§ Required work:
Both the line containing "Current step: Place" and the line containing "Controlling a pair" belong to the span. Output exactly that span from the listing below, and nothing outside it.

:::::

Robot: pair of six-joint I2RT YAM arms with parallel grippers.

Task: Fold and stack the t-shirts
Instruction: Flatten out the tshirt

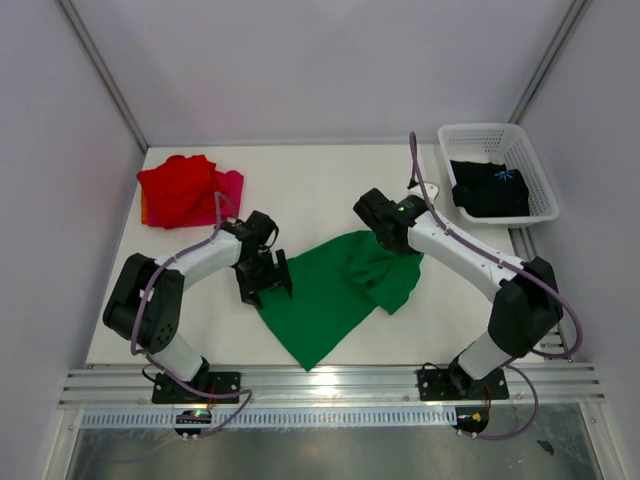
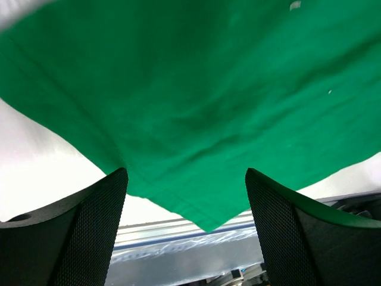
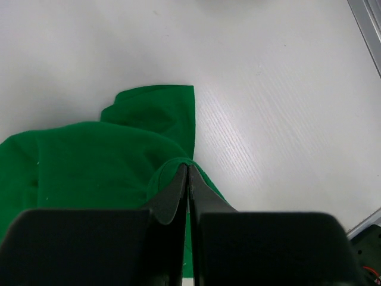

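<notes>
The bright green t-shirt (image 1: 325, 300) lies partly spread on the white table, bunched at its right end. My right gripper (image 1: 388, 236) is shut on a raised fold of that bunched green cloth (image 3: 89, 161), its tips (image 3: 188, 168) pressed together with fabric wrapped round them. At the shirt's left edge my left gripper (image 1: 268, 284) is open; in the left wrist view its fingers (image 2: 95, 208) stand wide apart over a corner of the green cloth (image 2: 196, 101), holding nothing. A red t-shirt (image 1: 178, 188) lies on a magenta-pink one (image 1: 232, 186) at the back left. A black t-shirt (image 1: 490, 188) sits in the basket.
The white lattice basket (image 1: 495, 131) stands at the back right corner. A metal rail (image 1: 330, 384) runs along the near edge, holding both arm bases. Grey walls close in the left, back and right sides.
</notes>
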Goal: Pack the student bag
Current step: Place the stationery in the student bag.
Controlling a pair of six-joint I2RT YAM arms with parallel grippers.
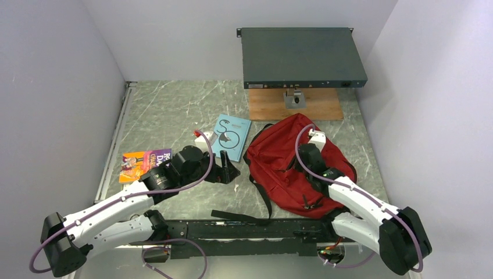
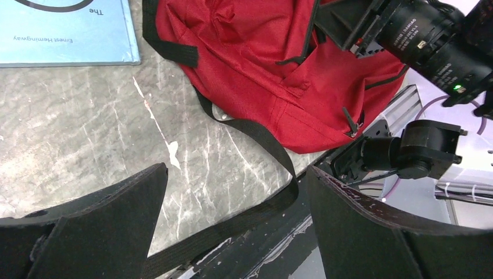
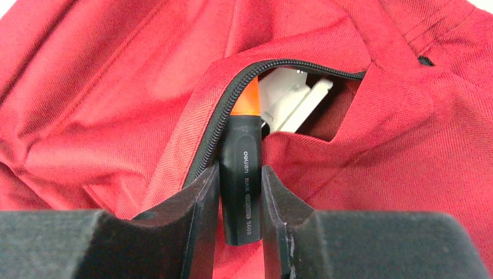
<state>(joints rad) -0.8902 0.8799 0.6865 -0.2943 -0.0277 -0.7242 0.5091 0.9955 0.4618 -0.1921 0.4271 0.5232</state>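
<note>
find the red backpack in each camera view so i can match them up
Top external: student bag lies right of centre, under the right arm.
Left wrist: upper middle to right, black strap trailing toward the camera.
Right wrist: red fabric fills almost the whole frame.
Shared landmark: the right tool at the bag's zip opening, in all three views; it grips a black marker.

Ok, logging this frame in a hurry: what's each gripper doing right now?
Left gripper: open, empty.
Right gripper: shut on the orange-tipped marker, at the student bag's open pocket.
</note>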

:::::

§ Answer for this exercise:
Current step: Place the stationery in the student bag.
Controlling a pair of six-joint I2RT YAM arms with parallel grippers.

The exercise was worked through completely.